Porque, salvo en el encuentro frente al Estepona en el que el equipo gimnástico no fue ni mucho menos mejor que su oponente que le derrotó por 2-0, las otras dos derrotas frente a Cerdanyola y Atlético Paso llegaron cuando la Segoviana marchaba por delante en el marcador y con la sensación de tener el control del partido. Pero una cosa son las sensaciones y otra la realidad de los goles, que afirma que más de la mitad de los 16 tantos que ha encajado el conjunto de Ramsés Gil en toda la temporada, los recibió en estas tres derrotas que jalonan su casillero de partidos perdidos.
Frente al Atlético Paso se repitió buena parte del guion que quedó escrito el día del Cerdanyola. El equipo aguanta la primera acometida del rival, y sabe imponer su juego para ponerse por delante. Sin embargo, y tras desaprovechar algunas ocasiones para abrir brecha, acaba recibiendo el gol del empate a pocos minutos para el descanso, que tira por tierra el buen trabajo hecho durante el primer tiempo.

SIEMPRE POR ERRORES PROPIOS

Ramsés era claro al poner el foco en los errores propios como los causantes de la derrota en Canarias, “en un partido que deberíamos haber ganado”. Esa asignatura, que tiene la sección de ‘Balones parados’ de las primeras de la lista, es la que la Segoviana todavía presenta la nota de ‘Necesita mejorar’, porque la igualdad en la categoría es tan patente que el primero que dé muestras de flaqueza en los partidos es normalmente el que acaba perdiendo. Y la Segoviana, que en La Albuera lo aprovecha todo, está ofreciendo momentos de debilidad lejos de casa.
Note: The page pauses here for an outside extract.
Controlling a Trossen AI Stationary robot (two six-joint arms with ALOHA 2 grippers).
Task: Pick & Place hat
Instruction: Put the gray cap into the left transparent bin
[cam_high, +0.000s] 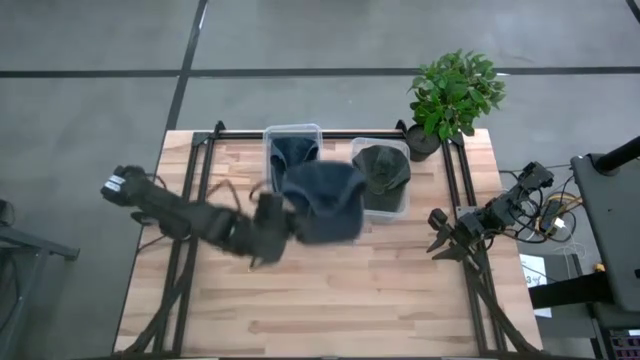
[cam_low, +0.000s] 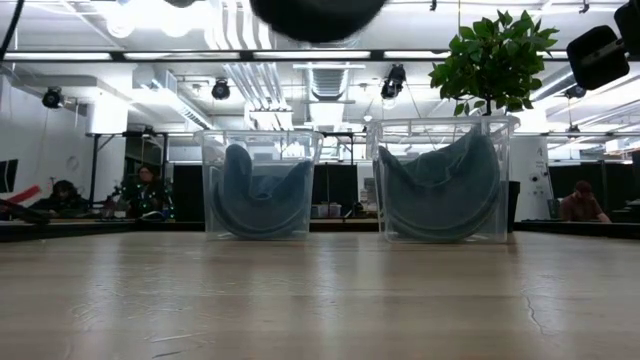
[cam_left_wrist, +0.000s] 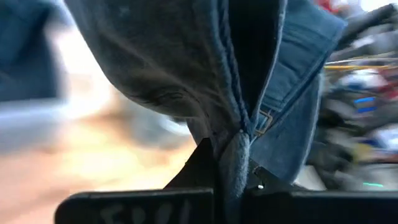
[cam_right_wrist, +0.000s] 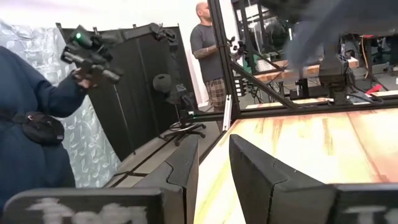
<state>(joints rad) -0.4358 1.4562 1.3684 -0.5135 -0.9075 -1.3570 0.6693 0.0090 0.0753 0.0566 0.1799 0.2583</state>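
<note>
Above the two clear bins (cam_high: 292, 133) at the table's far edge, your left gripper (cam_high: 272, 222) pinches the blue hat (cam_high: 325, 203) by a fold of its fabric, well off the wood. Centre the crown over the bin you choose before you let go, since the hat looks floppy and could drape over the rim. Your right gripper (cam_high: 441, 240) waits with its fingers spread near the table's right edge.

hat (cam_high: 322, 203): matt blue cloth, stitched | bins (cam_low: 259, 185): clear glossy plastic | table (cam_high: 330, 290): pale wood planks
</note>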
La derrota no ha tenido mayores consecuencias clasificatorias, con el equipo cediendo un par de posiciones frente a Navalcarnero y Cacereño por arriba, y viendo cómo por detrás se aprieta un poco más la tabla con Montijo y Cerdanyola protagonizando las únicas victorias forasteras. El próximo partido frente al Villanovense volverá a poner a la Segoviana en la tesitura de ganar en casa para mantener su status en la tabla y, sobre todo, para continuar mandando el mensaje de que el equipo gimnástico comete errores como visitante, pero siempre acierta como local.